Yesterday, we were encouraged to think of hardship suffered for the sake of Christ as discipline: training that produces endurance and helps us to remain faithful. More than that, it’s evidence we’re true children of God, since parents discipline their children. Today, the writer urges us to live in light of that.12:12 Therefore, strengthen your feeble arms and weak knees.
This is the first of two Old Testament references here, both involving the image of lameness. It’s from Isaiah:
Although on the surface the quote reads like an instruction to “suck it up” and keep going, it’s a bit deeper than that. The context (you might remember from last year when we looked at Isaiah 35 and Matthew 8) is the expectation that God would come to vindicate his people, which would also be a time when the lame would walk (and a whole stack of other stuff would be healed). The writer, here, is reworking a Messianic, return-from-exile prophecy.
In other words: yes, suck it up and keep going, confident in the fact that God will rescue you; he will vindicate you in the eyes of those who persecute you; and your lame, stumbling legs will one day walk freely.
The second one is from Proverbs:12:13 “Make level paths for your feet,” so that the lame may not be disabled, but rather healed. Prov 4:25-27 Let your eyes look straight ahead; fix your gaze directly before you. Give careful thought to the paths for your feet and be steadfast in all your ways. Do not turn to the right or the left; keep your foot from evil.

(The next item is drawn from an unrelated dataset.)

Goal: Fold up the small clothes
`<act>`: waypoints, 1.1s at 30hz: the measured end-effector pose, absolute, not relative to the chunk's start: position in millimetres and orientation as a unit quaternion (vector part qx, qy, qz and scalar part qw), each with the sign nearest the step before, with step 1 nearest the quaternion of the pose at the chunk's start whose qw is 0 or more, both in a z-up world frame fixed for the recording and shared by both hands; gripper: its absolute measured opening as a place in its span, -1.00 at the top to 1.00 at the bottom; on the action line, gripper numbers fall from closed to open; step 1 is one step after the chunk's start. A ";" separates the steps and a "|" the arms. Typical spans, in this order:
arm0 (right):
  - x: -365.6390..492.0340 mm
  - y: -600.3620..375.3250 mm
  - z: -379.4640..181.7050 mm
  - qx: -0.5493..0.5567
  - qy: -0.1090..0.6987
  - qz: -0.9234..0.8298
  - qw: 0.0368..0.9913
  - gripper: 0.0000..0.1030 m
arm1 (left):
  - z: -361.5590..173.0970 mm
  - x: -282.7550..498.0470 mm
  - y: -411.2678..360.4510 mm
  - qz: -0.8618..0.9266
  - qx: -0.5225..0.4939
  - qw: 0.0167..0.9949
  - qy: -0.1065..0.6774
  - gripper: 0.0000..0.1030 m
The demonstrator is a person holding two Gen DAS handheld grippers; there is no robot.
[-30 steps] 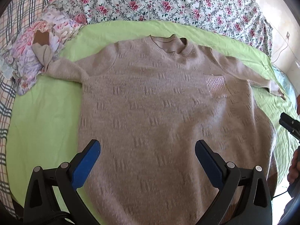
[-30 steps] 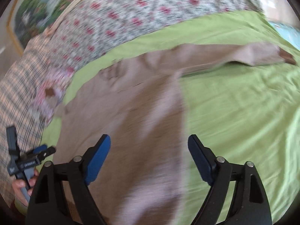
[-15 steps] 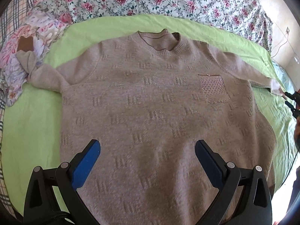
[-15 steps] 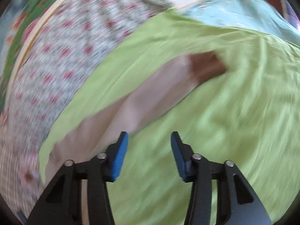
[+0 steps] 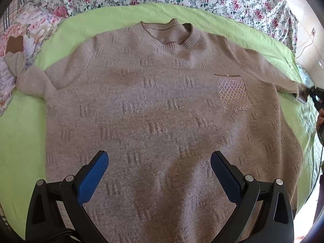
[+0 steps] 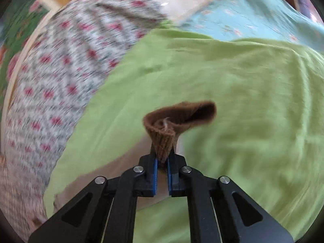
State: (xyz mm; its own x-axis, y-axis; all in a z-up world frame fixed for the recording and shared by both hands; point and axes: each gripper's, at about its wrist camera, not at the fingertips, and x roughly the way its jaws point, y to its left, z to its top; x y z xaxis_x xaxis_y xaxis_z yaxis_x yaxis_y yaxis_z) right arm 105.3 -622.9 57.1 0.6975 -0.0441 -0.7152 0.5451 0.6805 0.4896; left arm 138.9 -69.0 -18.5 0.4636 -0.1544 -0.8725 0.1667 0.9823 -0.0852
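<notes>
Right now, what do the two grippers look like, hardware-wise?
Both match: the left gripper and right gripper have matte black angular fingers with triangular cut-outs and silver pivot screws. The pads are flat blue strips on the inner faces. A thin black cable runs at the left view's right edge. No sleeves or markings show.

The left tool [image 5: 159, 174] points steeply down, its two blue-padded fingers [image 5: 92, 179] spread wide with nothing pinched between them. The right tool [image 6: 162, 163] slants down at a shallower angle; its jaws are drawn almost together, the blue pads clamping a brown cuff [image 6: 172, 121]. From the left wrist view the right tool [image 5: 314, 94] shows at the far right edge, with part of the hand [image 5: 320, 119] that carries it just below.
</notes>
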 end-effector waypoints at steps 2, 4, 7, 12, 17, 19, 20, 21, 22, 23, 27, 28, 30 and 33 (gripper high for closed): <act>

Keep going, fixing your eyes on the road ahead (or on Jesus, the pioneer and perfecter of faithfulness…) and that’s the way your spiritual lameness will be healed. The discipline we spoke of yesterday will do its job in producing endurance.

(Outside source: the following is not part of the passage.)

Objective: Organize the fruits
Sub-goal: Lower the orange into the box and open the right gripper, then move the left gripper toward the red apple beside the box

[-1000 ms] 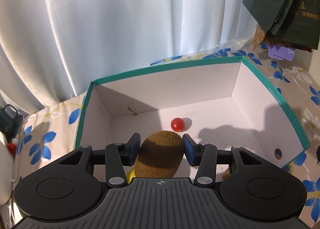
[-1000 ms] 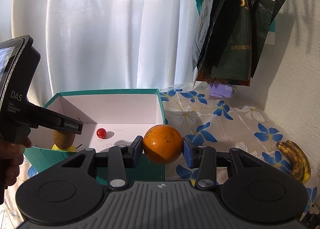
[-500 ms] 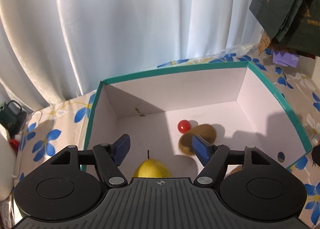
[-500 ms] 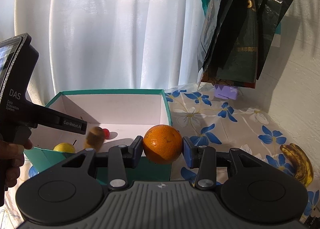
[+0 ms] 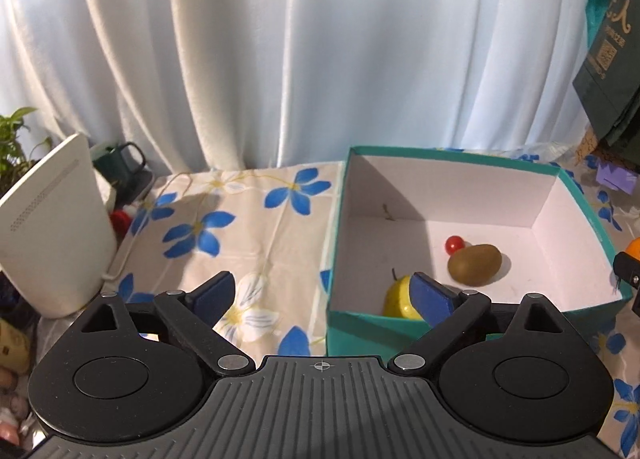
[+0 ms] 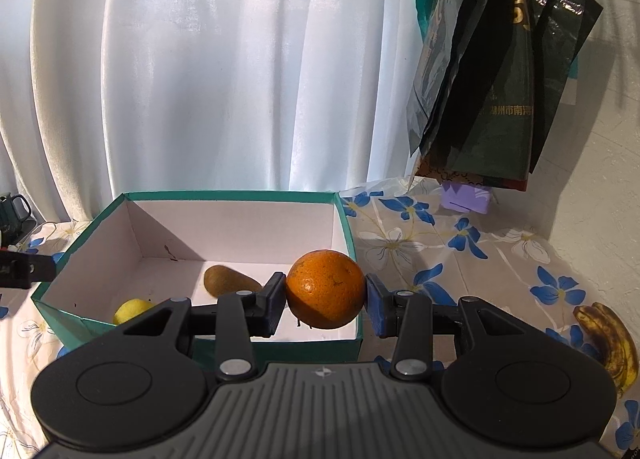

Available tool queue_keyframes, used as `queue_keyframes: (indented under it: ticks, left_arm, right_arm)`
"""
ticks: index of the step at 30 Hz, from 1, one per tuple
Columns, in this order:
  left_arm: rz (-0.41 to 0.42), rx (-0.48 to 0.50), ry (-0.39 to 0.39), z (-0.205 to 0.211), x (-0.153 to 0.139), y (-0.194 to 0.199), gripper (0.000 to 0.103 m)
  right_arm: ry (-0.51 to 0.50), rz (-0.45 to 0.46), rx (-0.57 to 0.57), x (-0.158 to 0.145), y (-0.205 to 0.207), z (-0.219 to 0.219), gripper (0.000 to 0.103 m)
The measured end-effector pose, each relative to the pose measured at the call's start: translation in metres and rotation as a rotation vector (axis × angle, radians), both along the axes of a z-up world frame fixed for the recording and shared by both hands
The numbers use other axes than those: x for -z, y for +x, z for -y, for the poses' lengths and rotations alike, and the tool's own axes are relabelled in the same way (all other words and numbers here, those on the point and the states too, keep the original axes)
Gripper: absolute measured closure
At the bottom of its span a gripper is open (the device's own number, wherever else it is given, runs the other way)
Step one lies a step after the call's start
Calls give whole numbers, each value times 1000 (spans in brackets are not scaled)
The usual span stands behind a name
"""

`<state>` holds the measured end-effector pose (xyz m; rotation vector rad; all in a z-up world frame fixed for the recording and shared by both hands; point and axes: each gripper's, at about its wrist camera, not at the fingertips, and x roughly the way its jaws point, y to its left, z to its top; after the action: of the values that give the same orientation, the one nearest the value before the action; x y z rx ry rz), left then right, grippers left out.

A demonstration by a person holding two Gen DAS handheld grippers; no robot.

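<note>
A teal-walled cardboard box with a white inside (image 5: pixel 576 195) stands open on the table, holding a fuzzy brown kiwi (image 5: pixel 475 263) on its side, a small red cherry tomato (image 5: pixel 453 244) just beside it, and a yellow pear (image 5: pixel 399 296) by the near wall. A round orange (image 6: pixel 325 289) sits clamped above the box's near right corner, and a browning banana bunch (image 6: pixel 612 343) lies on the cloth well apart.
</note>
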<state>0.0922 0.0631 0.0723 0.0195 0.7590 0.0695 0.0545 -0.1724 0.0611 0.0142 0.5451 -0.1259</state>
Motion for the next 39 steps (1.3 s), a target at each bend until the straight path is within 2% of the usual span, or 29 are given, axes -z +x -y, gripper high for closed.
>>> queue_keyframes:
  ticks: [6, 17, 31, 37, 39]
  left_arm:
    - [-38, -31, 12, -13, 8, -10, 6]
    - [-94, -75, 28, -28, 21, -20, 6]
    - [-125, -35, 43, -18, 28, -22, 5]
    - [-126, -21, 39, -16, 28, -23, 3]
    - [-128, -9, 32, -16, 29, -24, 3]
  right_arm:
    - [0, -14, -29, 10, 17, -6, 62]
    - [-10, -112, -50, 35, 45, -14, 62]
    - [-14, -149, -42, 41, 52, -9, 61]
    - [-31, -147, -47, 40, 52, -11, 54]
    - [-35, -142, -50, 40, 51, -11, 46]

Casting the crutches of the metaphor aside, what does that look like?12:14 Make every effort to live in peace with everyone and to be holy; without holiness no one will see the Lord.

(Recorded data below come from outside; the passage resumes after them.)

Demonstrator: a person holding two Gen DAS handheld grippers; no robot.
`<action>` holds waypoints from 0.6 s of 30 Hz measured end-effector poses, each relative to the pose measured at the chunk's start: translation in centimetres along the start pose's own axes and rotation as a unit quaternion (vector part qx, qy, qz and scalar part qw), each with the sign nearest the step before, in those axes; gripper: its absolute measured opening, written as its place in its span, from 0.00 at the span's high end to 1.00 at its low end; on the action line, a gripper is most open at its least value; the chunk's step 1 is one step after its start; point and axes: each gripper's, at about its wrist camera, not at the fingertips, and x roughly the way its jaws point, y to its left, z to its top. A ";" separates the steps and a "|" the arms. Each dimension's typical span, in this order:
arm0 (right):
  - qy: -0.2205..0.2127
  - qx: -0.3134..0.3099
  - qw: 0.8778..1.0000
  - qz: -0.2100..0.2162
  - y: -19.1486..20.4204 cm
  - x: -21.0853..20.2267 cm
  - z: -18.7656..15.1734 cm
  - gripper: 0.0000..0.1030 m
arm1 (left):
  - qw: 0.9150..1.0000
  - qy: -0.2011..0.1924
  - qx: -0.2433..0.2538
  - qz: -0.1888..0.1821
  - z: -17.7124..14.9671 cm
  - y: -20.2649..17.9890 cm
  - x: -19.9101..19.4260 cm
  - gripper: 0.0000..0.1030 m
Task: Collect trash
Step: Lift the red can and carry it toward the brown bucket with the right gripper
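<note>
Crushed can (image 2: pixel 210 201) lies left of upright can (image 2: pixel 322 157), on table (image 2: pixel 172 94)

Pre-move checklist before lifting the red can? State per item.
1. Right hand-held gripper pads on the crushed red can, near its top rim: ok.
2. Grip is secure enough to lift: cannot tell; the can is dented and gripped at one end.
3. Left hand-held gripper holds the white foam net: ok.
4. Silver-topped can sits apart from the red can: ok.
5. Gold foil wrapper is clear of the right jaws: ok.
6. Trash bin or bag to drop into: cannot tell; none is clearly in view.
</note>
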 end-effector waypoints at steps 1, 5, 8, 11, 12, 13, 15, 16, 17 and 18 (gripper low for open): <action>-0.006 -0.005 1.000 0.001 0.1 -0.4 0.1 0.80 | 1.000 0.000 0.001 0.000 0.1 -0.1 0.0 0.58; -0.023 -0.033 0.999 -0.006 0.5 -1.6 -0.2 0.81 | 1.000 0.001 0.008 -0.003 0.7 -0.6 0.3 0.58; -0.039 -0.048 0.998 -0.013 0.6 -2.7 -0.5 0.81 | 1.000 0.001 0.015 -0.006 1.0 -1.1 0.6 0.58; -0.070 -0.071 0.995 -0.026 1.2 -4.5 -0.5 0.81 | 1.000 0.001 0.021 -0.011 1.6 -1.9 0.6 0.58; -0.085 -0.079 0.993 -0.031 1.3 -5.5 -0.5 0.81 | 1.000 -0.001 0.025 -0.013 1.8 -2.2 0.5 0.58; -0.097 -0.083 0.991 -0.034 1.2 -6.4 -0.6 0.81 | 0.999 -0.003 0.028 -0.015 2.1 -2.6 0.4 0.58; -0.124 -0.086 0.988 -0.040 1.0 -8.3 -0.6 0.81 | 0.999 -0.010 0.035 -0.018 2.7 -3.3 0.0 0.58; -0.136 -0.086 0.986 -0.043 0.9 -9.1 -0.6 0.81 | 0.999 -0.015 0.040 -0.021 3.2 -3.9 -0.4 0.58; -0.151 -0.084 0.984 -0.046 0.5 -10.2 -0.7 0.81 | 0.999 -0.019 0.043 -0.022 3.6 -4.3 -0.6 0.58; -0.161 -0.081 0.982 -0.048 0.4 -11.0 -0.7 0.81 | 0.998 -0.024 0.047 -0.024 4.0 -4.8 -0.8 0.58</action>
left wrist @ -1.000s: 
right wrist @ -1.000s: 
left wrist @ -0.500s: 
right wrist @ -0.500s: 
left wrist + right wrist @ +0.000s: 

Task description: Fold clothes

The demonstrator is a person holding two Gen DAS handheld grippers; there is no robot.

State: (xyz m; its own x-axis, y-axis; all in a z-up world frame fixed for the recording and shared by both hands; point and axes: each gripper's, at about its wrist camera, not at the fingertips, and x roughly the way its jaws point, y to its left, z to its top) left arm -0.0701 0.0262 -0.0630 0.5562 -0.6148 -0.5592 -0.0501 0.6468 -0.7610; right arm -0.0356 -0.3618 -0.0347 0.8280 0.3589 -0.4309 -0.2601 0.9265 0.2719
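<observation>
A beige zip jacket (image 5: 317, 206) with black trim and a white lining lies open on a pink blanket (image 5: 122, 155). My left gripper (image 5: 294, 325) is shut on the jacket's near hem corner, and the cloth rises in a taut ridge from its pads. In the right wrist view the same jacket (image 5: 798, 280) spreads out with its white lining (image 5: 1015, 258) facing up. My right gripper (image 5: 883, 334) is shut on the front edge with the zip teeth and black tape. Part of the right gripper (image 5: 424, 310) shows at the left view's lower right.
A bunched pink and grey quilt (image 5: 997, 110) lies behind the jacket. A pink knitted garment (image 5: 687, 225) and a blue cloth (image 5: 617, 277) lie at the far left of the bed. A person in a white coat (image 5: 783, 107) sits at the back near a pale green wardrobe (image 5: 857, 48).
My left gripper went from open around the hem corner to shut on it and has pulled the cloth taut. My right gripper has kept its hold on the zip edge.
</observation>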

That is, be right with one another, and be right with God. That’s the essence of the race for which we’re being disciplined.12:15 See to it that no one falls short of the grace of God and that no bitter root grows up to cause trouble and defile many.
In a way, you’re all responsible for one another. It’s not a solo race, it’s a group effort. Those who are struggling – help them to the finish line. Keep team unity. Do not give up meeting together…12:16 See that no one is sexually immoral, or is godless like Esau, who for a single meal sold his inheritance rights as the oldest son.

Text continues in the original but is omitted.